In an article published in the July 11, 2003, issue of the journal Cell, HHMI investigator Daphne Preuss and her colleagues at the University of Chicago report that the molecule gamma-amino butyric acid (GABA), best known for its role as a neurotransmitter in the mammalian nervous system, is a key signaling molecule that triggers plant reproduction.

“When a pollen grain is deposited on the surface of a flower, it’s like a speck of dust landing on the skin,” said Preuss. “The fertilization process is unlike that in animals, in which the sperm swim through a well-defined cavity. Instead, this pollen grain somehow has to grow a tube from the stigma of the flower, digesting tissue to burrow all the way inside to where the eggs are.

“While a few molecules involved in this process have been identified over the years, we really still don’t understand how this tube gets from start to finish,” said Preuss. “And since the world’s agriculture depends so profoundly on plant fertility, understanding this process is fundamentally important.”

The study began when co-author Laura Brass analyzed a peculiar mutant form, called pop2, of the plant Arabidopsis. A member of the mustard family that also includes cabbage and radish, Arabidopsis is the most popular plant model for biologists, since it is small, prolific, easily grown and has a rapid life cycle.

“When we saw the pollen tubes in pop2 just winding around and totally missing their targets, it just seemed like this was a mutant worth studying,” said Preuss. After laboriously identifying genetic markers in the pop2 genome, Brass pinpointed one specific gene that caused the defect observed in the pop2 mutant. The researchers named the gene POP2.

Lead author of the Cell paper, Ravishankar Palanivelu, compared the sequence of the defective protein produced by the gene POP2 to other known proteins and concluded that it was an enzyme called an aminotransferase. However, it was not until the researchers analyzed an extract of the mutant plant — discovering a hundred-fold elevation in GABA — that they learned which plant molecule the enzyme normally degraded.

Further studies using fluorescent-labeled antibodies to GABA confirmed that the chemical normally concentrates in the pollen tubes near the egg-containing ovule. In contrast, in the pop2-mutant plants, GABA is diffused throughout the tissues.
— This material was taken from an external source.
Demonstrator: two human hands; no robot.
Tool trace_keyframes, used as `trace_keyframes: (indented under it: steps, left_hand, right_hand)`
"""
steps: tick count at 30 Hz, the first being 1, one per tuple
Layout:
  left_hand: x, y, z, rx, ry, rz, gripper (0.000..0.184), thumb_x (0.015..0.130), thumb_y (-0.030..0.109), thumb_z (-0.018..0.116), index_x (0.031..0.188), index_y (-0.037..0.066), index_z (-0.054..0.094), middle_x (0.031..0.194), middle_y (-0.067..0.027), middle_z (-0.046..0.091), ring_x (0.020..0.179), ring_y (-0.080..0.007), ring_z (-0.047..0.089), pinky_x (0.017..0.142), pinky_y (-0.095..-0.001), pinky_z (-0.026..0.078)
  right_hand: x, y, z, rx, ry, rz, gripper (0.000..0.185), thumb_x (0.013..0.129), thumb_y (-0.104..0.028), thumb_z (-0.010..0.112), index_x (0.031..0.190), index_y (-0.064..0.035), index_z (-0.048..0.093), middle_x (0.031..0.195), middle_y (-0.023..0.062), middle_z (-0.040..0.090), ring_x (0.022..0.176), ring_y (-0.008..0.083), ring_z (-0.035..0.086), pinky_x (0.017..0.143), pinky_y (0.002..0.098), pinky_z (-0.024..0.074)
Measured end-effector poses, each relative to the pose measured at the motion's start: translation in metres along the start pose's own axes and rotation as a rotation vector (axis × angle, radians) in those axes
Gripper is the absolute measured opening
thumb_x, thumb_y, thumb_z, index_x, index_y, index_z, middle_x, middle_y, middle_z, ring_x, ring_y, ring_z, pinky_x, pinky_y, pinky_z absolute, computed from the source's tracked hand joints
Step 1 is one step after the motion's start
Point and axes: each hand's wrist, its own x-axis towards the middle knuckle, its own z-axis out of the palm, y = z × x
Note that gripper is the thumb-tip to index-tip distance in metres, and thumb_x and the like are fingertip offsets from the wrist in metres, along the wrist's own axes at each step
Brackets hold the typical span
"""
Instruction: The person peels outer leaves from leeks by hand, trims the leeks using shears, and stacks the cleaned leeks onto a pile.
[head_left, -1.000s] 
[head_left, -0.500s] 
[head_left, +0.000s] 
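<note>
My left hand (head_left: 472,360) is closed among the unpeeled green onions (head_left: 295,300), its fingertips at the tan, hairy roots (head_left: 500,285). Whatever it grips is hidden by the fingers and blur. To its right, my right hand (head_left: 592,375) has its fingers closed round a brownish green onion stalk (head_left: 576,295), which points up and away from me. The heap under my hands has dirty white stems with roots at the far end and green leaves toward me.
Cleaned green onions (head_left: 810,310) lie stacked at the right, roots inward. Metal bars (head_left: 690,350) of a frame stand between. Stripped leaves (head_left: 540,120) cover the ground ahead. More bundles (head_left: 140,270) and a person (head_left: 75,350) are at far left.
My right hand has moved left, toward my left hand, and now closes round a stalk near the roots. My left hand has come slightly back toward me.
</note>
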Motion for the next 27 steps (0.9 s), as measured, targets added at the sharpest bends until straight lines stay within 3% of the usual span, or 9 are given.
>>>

The researchers did antibody staining and microdissection of normal Arabidopsis ovules, which revealed a concentration gradient of GABA that could act as an attractant for the pollen tube. However, they found, such a gradient was lacking in the pop2-mutants, because the malfunction of the enzyme that breaks down GABA produces a massive increase in the chemical signal. Also, in vitro experiments revealed that pollen required GABA to stimulate growth of pollen tubes. Finally, the researchers conducted studies of various crossbred plants that demonstrated the requirement for a GABA gradient in pollen tube guidance.

“So, in the mutants, the pollen tubes are just overwhelmed with signal, like someone staring at the sun and trying to find their way,” said Preuss. “But in the wild-type plants, the pollen tubes have the molecular equivalent of just the right amount of light to guide them where they need to go.”

According to Preuss, identifying GABA as a key pollen-tube guidance signal represents only the beginning of their exploration of the pollen-tube guidance control machinery. For example, she said, to gain further insight into the machinery, the researchers are analyzing other mutants affecting pollen tube growth, as well as the reproductive metabolic changes in the tissues as they develop.